The above elements are sequentially arranged on the pCAMBIA1300 vector framework, and pYLPssi::: cas9 is obtained after sequencing correctly. When the Cas9 nuclease cleaves the TS1 and TS2 targets, the exposed homology arm "U" will undergo HDR, resulting in deletion of the spacer fragment and reconstitution of a complete GUS reporter gene expression cassette.
Example 3 obtaining and identification of transgenic plants without selectable markers
Cas9 vector constructed in example 2 was transformed into rice (China 11) callus using Agrobacterium-mediated transformation of rice callus.
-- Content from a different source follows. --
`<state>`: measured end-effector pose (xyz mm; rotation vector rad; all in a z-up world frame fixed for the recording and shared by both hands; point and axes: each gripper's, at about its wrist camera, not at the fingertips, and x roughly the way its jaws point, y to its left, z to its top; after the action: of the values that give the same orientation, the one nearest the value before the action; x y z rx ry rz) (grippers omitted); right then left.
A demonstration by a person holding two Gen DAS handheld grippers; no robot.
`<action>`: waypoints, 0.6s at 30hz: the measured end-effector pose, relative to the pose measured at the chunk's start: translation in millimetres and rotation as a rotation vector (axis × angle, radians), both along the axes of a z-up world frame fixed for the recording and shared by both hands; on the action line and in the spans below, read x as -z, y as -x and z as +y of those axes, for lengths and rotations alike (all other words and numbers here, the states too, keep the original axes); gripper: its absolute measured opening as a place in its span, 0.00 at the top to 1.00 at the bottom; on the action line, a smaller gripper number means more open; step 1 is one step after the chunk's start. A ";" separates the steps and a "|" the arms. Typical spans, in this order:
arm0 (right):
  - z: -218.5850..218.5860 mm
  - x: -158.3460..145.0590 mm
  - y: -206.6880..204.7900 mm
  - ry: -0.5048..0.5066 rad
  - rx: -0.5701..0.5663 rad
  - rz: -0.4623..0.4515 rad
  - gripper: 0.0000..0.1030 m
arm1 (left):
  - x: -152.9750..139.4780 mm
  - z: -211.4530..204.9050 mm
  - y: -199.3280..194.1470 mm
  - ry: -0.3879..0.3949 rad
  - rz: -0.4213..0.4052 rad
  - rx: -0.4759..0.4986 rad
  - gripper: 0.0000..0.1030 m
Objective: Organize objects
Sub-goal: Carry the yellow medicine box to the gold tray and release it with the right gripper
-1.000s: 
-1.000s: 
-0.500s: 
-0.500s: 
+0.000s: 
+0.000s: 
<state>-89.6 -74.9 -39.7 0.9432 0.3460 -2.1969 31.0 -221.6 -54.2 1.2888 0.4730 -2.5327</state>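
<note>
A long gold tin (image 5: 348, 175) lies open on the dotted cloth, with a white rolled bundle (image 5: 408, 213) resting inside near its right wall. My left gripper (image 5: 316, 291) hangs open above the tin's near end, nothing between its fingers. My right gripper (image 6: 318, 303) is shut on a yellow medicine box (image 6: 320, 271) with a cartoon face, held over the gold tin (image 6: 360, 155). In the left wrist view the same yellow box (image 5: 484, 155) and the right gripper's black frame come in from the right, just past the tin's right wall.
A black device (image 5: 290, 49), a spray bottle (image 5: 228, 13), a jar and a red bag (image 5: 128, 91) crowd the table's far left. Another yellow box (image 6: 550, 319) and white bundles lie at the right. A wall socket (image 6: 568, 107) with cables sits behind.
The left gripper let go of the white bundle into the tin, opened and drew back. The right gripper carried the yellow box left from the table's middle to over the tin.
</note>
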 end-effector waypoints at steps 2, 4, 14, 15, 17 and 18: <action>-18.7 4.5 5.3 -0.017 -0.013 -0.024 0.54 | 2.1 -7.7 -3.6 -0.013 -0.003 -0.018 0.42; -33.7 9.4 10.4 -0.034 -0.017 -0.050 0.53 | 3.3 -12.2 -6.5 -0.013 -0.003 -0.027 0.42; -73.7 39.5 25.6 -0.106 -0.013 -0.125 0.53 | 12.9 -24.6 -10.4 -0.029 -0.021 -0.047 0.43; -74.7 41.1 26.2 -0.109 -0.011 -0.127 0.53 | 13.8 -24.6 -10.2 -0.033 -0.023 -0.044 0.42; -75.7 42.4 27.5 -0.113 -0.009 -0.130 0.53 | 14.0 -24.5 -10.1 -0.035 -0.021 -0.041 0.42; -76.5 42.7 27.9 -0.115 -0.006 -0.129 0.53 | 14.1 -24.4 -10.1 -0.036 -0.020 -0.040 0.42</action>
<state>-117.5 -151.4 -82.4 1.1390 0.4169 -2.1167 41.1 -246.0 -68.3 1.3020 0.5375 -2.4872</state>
The genetic transformation of rice was carried out by reference to methods in the prior art (Nishimura, et al 2006.A protocol for Agrobacterium-mediated transformation in rice protocols.1, 2796-2802.).
Obtaining transgenic T 0 After the plants, the genomic DNA was extracted by SDS method as a template and detected by using three primer combinations of GU-F, T S-R and US-R. Wherein, the T35S-R is positioned at the inner side of the T35S terminator of the HPT expression cassette, and amplified with GU-F to obtain a product which does not undergo recombination, and the size is 1277bp; GU-F and US-R are located outside the target sites TS1 and TS2, are about 12.1kb apart when no recombination deletion occurs, cannot be amplified under 1min extension conditions, and can amplify a 1098bp fragment after recombination only when deletion occurs.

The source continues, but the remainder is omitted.